Our strategy is to engineer a probiotic that lyses and releases pre-synthesized phystase only when the probiotic is exposed to the acidic environment of the stomach (pH ~1.35-3.5), since release of iron from phytate in the stomach would enable optimal uptake of this now bioavailable iron. Although E. coli is commonly used for recombinant protein production, its secretion capabilities are finite, and we desire a system in which large quantities of phytase are released quickly before the probiotic and food exit the stomach. Thus, we decided to utilize inducible cell disruption to release pre-synthesized, intracellularly expressed phytase. In order to achieve rapid and conditional disruption via cell death, while ensuring minimal cell disruption prior to the induction of this death program, we decided to utilize bacterial cell lysis induced via intracellular expression of lytic proteins derived from a bacteriophage.
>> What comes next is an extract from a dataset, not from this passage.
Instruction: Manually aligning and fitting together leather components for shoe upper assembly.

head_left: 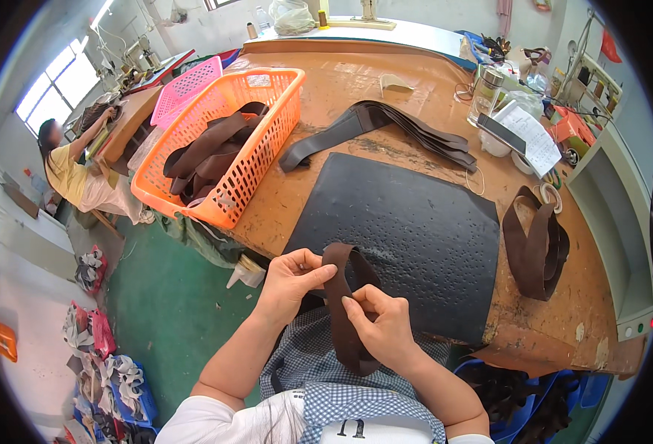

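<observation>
A dark brown strap, bent into a loop, hangs between my hands at the near edge of a black mat. My left hand pinches the top of the loop between thumb and fingers. Lower down, my right hand grips the same strap along its side. Beyond the mat lies a fanned bundle of dark straps. To the right of it rests another looped brown strap. An orange basket on the left holds several brown straps.
The brown worktable carries a glass jar, a phone and papers at the right. A grey machine frame stands at the right edge. Blue bins sit below. A person works at the far left.
</observation>
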`<state>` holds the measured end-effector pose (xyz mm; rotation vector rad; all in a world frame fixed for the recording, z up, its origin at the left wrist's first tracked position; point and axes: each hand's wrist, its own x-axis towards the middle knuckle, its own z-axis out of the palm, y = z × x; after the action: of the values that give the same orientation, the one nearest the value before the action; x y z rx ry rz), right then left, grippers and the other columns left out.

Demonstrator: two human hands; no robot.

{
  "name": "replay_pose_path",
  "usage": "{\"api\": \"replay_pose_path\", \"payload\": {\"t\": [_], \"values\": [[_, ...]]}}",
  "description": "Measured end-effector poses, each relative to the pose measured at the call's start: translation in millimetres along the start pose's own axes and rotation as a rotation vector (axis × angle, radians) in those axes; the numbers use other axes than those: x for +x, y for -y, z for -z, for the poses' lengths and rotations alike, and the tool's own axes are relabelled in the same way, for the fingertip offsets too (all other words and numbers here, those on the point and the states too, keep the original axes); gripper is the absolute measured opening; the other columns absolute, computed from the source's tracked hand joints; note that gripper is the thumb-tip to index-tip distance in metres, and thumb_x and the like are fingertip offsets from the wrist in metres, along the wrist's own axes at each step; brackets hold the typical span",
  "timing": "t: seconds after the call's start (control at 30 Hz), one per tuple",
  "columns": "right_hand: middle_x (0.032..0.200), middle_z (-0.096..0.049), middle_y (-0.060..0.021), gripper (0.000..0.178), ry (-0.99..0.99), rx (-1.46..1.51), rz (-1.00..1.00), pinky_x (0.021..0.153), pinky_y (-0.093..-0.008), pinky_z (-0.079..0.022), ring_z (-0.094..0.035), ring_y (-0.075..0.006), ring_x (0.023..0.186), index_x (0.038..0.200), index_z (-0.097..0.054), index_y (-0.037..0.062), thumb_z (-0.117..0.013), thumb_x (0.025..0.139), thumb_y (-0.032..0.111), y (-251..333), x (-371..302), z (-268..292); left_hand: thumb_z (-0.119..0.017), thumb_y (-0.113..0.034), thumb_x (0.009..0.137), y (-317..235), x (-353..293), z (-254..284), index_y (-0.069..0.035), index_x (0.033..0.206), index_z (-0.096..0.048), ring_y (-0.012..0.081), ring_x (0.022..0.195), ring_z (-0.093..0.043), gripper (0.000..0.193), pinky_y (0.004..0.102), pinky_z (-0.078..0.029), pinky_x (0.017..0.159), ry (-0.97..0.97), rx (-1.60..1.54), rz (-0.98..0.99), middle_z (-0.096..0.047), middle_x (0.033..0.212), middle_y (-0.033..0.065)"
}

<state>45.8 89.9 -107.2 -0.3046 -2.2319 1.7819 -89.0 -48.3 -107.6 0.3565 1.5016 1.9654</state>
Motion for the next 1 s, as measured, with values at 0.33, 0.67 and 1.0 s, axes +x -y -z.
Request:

To meet this need, we utilized UC Berkeley’s Lysis Device part (from iGEM 2008), which is very well-characterized on their wiki here [9]. In this inducible lysis system, holin from bacteriophage T4 and lysozyme from bacteriophage T7 are used to produce autolytic E. coli strains. Holin is responsible for forming pores in the inner membrane of bacteria, while lysozyme breaks down the peptidoglycan layer and lyses the cell. Prior to the induction of this death program, anti-holin is constitutively expressed and prevents holin from mediating lysis. Anti-holin is essential for meeting our needs, because preventing lysis should maximize replication of our engineered probiotic during the production phase (e.g., during fermentation of the dairy product) and thereby maximize delivery of phytase cargo to the desired location (the stomach).